It’s worth noting that you still need to keep proper digital records of your individual transactions—the three-line simplification applies to what you report to HMRC in your quarterly updates, not to the underlying record-keeping.
So your accounting software will still track individual invoices and receipts. But when it comes time to press “submit,” the quarterly update itself only needs to contain those three summary figures.
At year end, your digital tax return will still need the full breakdown of expenses by category (just as the current Self Assessment return does). But by then, your software will have been categorising transactions throughout the year, so the detailed figures should already be there.
MTD quarterly updates: What they are (and what they’re not)
There’s a common misunderstanding that quarterly updates are the same as filing four tax returns a year.
They are not. A quarterly update is simply a summary of the income and expenses you’ve already recorded in your software for that three-month period.
HMRC will then estimate how much tax it thinks you owe.
It’s not a demand for payment, and it doesn’t require you to claim reliefs or make adjustments. There are no inaccuracy penalties attached to quarterly updates either—HMRC treats them as a summary of your transactions, not a tax return.
If you’re keeping your records up to date as you go—even just spending ten minutes a week reviewing what’s come in through your bank feed—then submitting a quarterly update should take no more than a few minutes. Your software compiles the figures; you review and submit.
The quarterly periods follow the tax year by default: Q1 runs from 6 April to 5 July, Q2 from 6 July to 5 October, Q3 from 6 October to 5 January, and Q4 from 6 January to 5 April. Each update is due by the 7th of the month after the quarter ends.
If you have more than one source of qualifying income—say you’re self-employed and you also rent out a property—you’ll need to send separate quarterly updates for each income source. However, you only submit one digital tax return at year end for all your income combined.
Build a light weekly habit rather than leaving everything to the end of the quarter. Forward invoices or upload receipts as they come in, and once a month check that your bank transactions are matched and categorised. That way, when the quarterly deadline arrives, you’re reviewing, not rebuilding.
Tip: You don’t have to wait to submit an update. You can do so as frequently as you wish. This is very good practice, because of that tax bill estimate HMRC will provide. You’ll get excellent insight into cash flow.
Working with an accountant or bookkeeper under MTD
If you already work with an accountant or bookkeeper, you might be wondering how MTD changes that relationship.
The short answer is: it doesn’t have to change much at all, but it’s worth having a conversation about how you’d like things to work going forward.
Option 1: Let your accountant handle everything
Your accountant can manage the entire MTD process on your behalf—keeping your digital records, submitting your quarterly updates, and filing your digital tax return at year end.
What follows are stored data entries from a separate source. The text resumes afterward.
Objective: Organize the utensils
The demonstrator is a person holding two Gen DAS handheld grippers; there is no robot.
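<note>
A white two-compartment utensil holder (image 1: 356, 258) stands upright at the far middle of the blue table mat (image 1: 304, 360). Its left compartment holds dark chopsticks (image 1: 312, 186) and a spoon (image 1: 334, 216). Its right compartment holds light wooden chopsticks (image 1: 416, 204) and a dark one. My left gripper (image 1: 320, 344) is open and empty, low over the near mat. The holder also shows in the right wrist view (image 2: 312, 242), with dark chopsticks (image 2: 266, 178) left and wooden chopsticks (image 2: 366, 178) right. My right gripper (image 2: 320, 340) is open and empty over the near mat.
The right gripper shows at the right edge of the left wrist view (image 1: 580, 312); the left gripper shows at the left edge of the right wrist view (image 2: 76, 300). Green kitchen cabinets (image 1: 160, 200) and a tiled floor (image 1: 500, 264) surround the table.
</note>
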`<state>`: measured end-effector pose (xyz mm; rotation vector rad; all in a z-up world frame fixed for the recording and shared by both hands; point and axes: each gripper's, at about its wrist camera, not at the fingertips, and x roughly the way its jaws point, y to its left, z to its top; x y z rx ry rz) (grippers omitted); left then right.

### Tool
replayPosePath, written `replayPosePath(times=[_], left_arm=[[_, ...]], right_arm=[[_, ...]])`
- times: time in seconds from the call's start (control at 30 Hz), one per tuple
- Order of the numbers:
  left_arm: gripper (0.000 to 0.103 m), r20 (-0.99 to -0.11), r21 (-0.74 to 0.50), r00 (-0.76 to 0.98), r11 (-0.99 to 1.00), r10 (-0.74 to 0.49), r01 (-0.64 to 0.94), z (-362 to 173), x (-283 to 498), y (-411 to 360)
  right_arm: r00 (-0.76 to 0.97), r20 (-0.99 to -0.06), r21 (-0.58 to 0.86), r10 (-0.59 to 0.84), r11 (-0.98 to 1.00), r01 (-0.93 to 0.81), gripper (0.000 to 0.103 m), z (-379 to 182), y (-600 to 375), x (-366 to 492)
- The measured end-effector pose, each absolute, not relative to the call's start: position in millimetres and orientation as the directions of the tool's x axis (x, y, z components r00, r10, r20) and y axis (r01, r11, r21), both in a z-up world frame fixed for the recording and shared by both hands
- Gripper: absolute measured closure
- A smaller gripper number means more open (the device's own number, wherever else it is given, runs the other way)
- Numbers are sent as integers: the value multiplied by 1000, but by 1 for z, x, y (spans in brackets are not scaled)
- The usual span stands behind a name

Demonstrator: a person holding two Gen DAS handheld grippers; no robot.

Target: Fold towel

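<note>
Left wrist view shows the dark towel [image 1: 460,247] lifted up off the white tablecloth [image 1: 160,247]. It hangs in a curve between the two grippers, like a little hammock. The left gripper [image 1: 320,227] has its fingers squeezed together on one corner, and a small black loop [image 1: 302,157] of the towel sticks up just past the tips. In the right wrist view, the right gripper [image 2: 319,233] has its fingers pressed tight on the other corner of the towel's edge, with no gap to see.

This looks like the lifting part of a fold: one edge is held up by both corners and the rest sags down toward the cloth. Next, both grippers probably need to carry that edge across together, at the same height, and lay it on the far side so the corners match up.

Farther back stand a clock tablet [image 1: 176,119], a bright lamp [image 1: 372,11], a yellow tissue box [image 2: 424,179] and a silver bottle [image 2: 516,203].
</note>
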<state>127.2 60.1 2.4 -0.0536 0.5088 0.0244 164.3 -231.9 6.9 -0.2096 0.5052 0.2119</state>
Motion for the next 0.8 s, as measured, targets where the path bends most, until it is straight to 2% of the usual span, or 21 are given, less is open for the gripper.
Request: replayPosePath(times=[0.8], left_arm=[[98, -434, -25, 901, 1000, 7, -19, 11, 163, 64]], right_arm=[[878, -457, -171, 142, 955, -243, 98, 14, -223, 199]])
Many accountants are setting up exactly this kind of service for their clients.
The main thing to be aware of is that this changes the rhythm of your working relationship.
Under Self Assessment, you might have gathered your records once a year and handed everything over in a single batch.
Under MTD, your accountant will need information from you every quarter. That means staying in touch at least four times a year, sharing receipts and invoices promptly, and responding to any queries your accountant has about your transactions.
The annual “box of receipts in January” approach simply won’t work anymore.
This is likely to affect fees, too. If your accountant was previously doing one piece of work a year, they’re now doing at least five (four quarterly updates plus a tax return). It’s worth discussing how their pricing will reflect the increased contact, and whether there are things you can do to keep costs down—such as maintaining your own records in software your accountant can access.
Option 2: Split the work
A very popular approach—and one that often works well for both sides—is to split the responsibilities.
You handle the day-to-day record-keeping and quarterly updates, while your accountant takes care of the year-end digital tax return with all its adjustments, reliefs, and calculations.
This makes a lot of practical sense. The quarterly updates are straightforward: if your records are up to date in your software, submitting a quarterly update is usually a matter of reviewing the summary and clicking a button. There’s no tax calculation involved, no reliefs to claim, and no accounting adjustments to make. Most people find they can handle this themselves without difficulty.
The digital tax return, on the other hand, is where the complexity sits. This is where your accountant’s expertise really earns its keep—making sure capital allowances are claimed correctly, that your personal allowance and any reliefs are applied, that other income sources like dividends and savings interest are reported accurately, and that the final tax calculation is right.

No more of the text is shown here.